INFORMATION PROVIDED =
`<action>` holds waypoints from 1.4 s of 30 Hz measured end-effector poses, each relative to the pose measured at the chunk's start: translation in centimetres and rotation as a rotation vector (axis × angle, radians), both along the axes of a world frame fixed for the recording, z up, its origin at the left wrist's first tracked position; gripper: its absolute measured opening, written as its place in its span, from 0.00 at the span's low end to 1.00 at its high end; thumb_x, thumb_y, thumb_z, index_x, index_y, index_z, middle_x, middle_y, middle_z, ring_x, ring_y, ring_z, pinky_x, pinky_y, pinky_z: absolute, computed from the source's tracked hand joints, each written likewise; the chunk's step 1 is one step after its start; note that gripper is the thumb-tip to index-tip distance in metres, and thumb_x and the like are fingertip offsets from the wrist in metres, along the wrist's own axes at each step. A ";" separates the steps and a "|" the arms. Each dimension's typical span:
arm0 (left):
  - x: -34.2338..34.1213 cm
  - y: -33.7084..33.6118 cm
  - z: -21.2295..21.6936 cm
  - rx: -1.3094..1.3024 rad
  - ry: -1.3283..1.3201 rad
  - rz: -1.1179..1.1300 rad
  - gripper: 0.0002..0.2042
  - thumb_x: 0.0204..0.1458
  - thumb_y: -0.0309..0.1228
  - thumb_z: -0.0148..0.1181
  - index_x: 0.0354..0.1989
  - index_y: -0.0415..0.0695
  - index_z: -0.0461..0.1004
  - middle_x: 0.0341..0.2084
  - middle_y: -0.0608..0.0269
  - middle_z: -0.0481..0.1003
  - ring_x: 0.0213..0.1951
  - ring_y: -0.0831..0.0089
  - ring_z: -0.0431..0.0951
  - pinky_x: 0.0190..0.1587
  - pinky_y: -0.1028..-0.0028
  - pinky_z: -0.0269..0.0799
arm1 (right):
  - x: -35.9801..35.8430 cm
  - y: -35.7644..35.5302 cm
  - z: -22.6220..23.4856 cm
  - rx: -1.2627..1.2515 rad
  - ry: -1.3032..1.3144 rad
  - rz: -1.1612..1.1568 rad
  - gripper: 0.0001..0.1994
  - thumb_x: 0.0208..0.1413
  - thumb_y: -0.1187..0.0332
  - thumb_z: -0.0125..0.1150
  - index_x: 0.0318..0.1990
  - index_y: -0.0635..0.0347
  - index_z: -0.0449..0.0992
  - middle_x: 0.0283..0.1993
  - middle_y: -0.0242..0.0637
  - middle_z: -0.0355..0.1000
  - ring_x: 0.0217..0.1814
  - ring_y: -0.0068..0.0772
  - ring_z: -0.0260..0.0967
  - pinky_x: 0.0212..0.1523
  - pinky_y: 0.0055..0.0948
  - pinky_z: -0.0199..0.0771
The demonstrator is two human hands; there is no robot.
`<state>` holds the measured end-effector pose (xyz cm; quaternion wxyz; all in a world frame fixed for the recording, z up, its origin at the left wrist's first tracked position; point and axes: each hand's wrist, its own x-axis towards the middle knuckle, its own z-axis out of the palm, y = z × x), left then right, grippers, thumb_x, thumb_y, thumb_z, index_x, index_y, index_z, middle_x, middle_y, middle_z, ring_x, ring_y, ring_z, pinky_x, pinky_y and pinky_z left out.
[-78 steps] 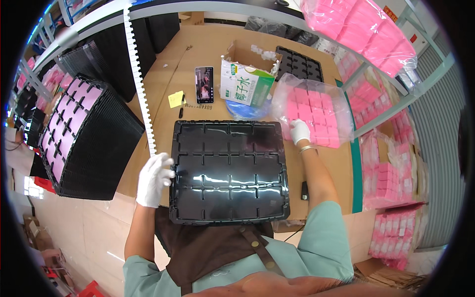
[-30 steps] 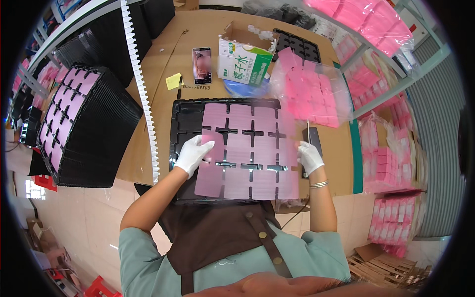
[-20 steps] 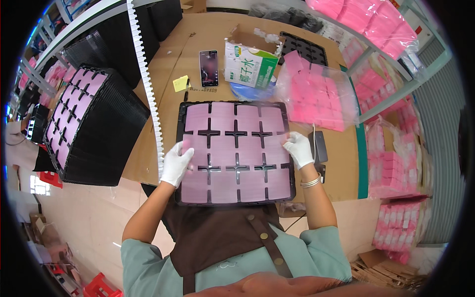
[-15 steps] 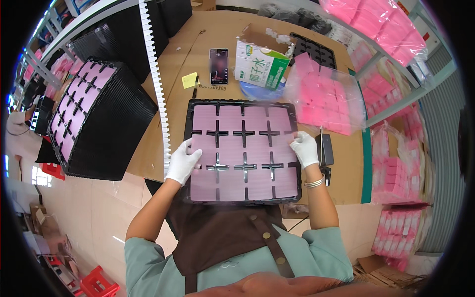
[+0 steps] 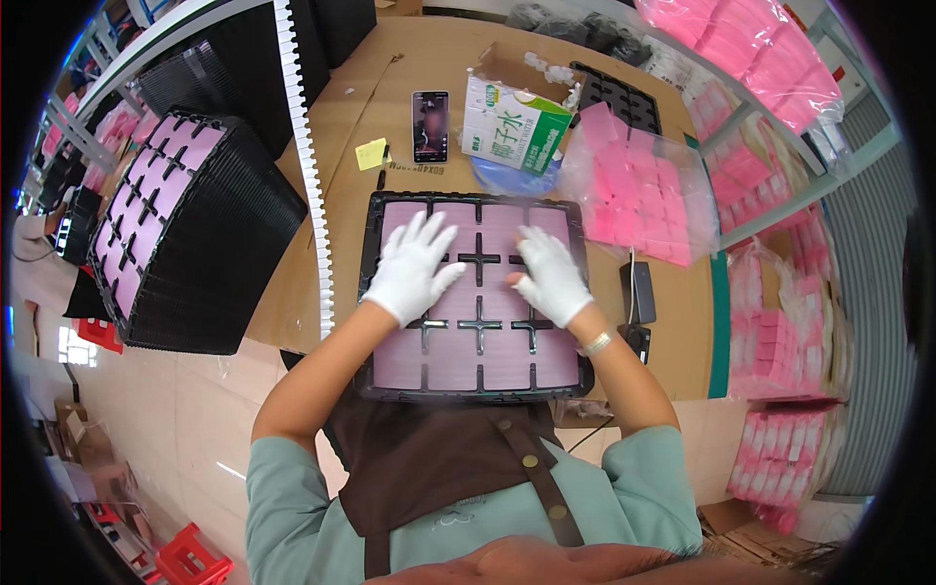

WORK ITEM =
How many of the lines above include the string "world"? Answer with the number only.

OUTPUT OF THE EXERCISE =
2